What is the number of lines in the data that hold the string "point"? Reply with that number only.

(Raw data):
---*---

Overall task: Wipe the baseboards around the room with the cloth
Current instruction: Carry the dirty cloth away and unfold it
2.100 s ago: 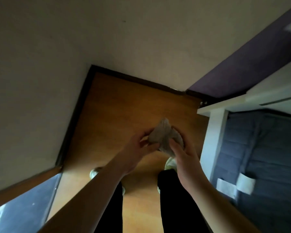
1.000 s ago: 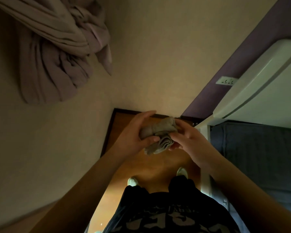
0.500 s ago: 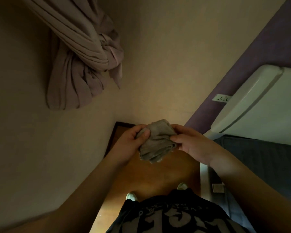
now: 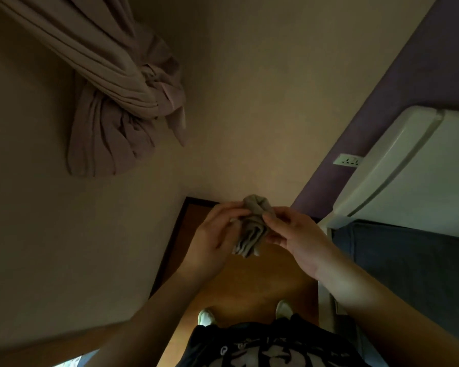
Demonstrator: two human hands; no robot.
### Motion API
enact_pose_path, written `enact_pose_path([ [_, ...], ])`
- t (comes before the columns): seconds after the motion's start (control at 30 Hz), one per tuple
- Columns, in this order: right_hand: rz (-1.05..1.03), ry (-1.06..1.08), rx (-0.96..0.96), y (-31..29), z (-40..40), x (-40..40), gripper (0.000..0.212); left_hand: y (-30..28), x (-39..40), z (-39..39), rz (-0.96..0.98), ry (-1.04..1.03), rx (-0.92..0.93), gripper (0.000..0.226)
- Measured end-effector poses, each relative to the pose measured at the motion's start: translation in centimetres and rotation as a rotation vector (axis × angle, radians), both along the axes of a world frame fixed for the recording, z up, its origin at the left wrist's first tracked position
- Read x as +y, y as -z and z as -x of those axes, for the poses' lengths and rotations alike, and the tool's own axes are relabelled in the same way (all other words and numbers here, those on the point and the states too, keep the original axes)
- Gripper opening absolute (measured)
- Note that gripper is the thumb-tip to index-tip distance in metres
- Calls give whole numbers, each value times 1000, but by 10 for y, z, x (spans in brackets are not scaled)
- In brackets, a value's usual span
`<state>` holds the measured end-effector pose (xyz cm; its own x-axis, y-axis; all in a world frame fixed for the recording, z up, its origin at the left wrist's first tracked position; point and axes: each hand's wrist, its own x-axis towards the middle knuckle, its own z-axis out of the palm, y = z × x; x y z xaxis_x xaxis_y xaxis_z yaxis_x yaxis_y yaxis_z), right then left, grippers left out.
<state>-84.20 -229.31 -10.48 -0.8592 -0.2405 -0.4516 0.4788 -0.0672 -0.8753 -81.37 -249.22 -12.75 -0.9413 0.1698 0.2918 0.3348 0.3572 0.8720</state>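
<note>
change: since half a second back, cloth [image 4: 252, 229] bunched tighter and rolled more upright between the hands; view tipped slightly upward, with more of the knotted curtain [image 4: 122, 102] showing.
cloth: grey-beige, folded into a thick wad, held at chest height above the wooden floor [image 4: 249, 282], well apart from any baseboard.
left hand [image 4: 215, 245]: cupped round the wad's left side, thumb across the top, fingers curled behind it.
right hand [image 4: 294, 234]: pinching the wad's right edge with thumb and fingertips.
baseboard [image 4: 170, 247]: dark strip along the foot of the beige wall, meeting a second run in the corner ahead; untouched by the cloth here.
progress: judged as preparation only, folding the cloth to a wiping pad; no wiping visible.
left to do: crouching to the corner, pressing the pad on the strip, running along each wall.
nearby: white bed frame [image 4: 408, 165] and wall socket [image 4: 347, 160] at right.
</note>
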Motion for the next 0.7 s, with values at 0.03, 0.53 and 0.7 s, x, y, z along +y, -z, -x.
enact_pose_path([
  [0.03, 19, 7, 0, 0, 2, 8, 60, -5, 11, 0, -9, 36, -65, 38],
  [0.53, 83, -64, -110, -20, 58, 150, 27, -7, 109, 42, -491, -332, -597, 44],
  [0.7, 150, -132, -137, -19, 64, 146, 19, -11, 109, 36, -489, -404, -626, 46],
])
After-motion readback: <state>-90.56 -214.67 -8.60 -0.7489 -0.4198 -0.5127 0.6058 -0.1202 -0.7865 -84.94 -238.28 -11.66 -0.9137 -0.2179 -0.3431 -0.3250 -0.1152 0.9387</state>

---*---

(Written answer):
2